Association of lncRNA-p53 regulatory network (lincRNA-p21, lincRNA-ROR and MALAT1) and p53 with the clinicopathological features of colorectal primary lesions and tumors.

Colorectal cancer (CRC) is a common intestinal cancer with a high mortality rate. Early detection of this type of cancer is fundamental to the prevention of the disease, which results in improved survival rates. In the human colon tissue, transition from normal epithelium to adenoma is considered to be caused by unknown molecular incidents occurring over 5-10 years. The detection of CRC has proved problematic when in the early stages of disease. In addition, identifying suitable biomarkers for the detection of CRC progress in patients remains one of the most significant challenges.
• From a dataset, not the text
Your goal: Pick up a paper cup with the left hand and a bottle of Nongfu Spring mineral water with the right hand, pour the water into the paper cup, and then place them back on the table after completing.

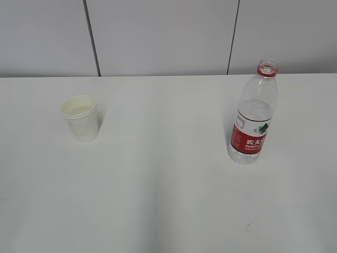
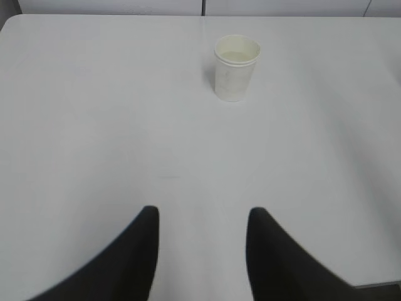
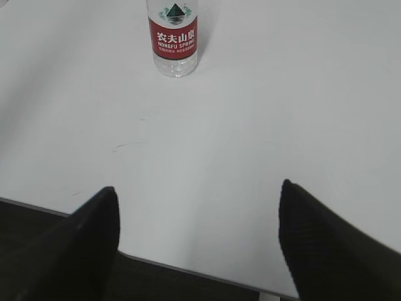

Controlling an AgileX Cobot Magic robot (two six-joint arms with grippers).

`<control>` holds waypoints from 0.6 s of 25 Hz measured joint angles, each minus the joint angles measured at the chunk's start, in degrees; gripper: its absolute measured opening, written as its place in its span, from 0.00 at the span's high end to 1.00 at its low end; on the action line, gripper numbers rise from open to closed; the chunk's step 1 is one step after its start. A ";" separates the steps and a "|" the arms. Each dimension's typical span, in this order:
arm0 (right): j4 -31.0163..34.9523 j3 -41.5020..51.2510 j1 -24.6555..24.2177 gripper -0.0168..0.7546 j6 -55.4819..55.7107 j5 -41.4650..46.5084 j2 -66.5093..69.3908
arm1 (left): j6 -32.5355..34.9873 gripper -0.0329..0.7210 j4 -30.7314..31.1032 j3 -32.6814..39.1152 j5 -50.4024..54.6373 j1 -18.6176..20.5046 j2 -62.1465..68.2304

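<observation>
**Cup and bottle stand straight ahead of two empty, waiting grippers**

The paper cup (image 1: 80,117) stands upright on the left part of the white table (image 1: 168,200), and the water bottle (image 1: 253,113) stands upright on the right part, well apart from it. The bottle has no cap; its red neck ring is open at the top, and clear water (image 1: 255,113) fills it to about the shoulder. Inside the cup there seems to be a pale liquid surface, but I cannot say for sure how full it is.

From the side camera no arm is to be seen. Each wrist camera shows only its own two dark fingers at the bottom of the picture. The left hand (image 2: 202,257) has its fingers moderately apart with nothing between them. The cup (image 2: 236,67) lies directly in front of it, far across the table and a little to the right of the gap. The right hand (image 3: 197,244) holds its fingers much wider, also empty, near the table edge. The bottle (image 3: 173,37) is straight ahead, slightly left of the middle of the gap, and its top is cut off by the picture.

So each hand is the nearer one to its own object, and both objects have their long axis vertical. In my judgement, the coming move depends on a straight reach forward with level fingers, taking each body from the side. If the cup already holds water, the pouring may be finished and both things set back; from this moment alone I cannot decide it.
</observation>
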 joint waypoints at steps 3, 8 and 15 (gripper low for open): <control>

Long non-coding RNAs have been demonstrated to contribute to the promotion of CRC. The aim of the present study was to investigate the clinical and biological significance of long intergenic non-coding (linc)RNA-p21, lincRNA-regulator of reprogramming (ROR) and metastasis-associated lung adenocarcinoma transcript 1 (MALAT1) in the colon tumor and polyp tissue, and the association that these have with the expression of p53 at the mRNA level. Neoplastic and paired adjacent normal tissue samples were obtained from 72 patients (46 polyps and 26 tumors). Reverse transcription-quantitative PCR was performed to determine the relative fold changes in the expression of lincRNA-p21, lincRNA-RoR, MALAT1 and p53 in the samples. A significant association was observed between the levels of MALAT1 and p53 in neoplasm tissues (R=0.073; P<0.05). The relative expression of the MALAT1 gene revealed a statistically significant difference between the different polyp types and number of polyps (P=0.0028 and 0.022, respectively). Adjuvant therapy in patients with tumors revealed an association between the levels of lincRNA-ROR and lincRNA-p21 expression (P=0.015 and 0.038, respectively). MALAT1 may be selected as an early detection biomarker for CRC. Furthermore, lincRNA-ROR and lincRNA-p21 may serve as prognostic and therapeutic biomarkers in patients with CRC.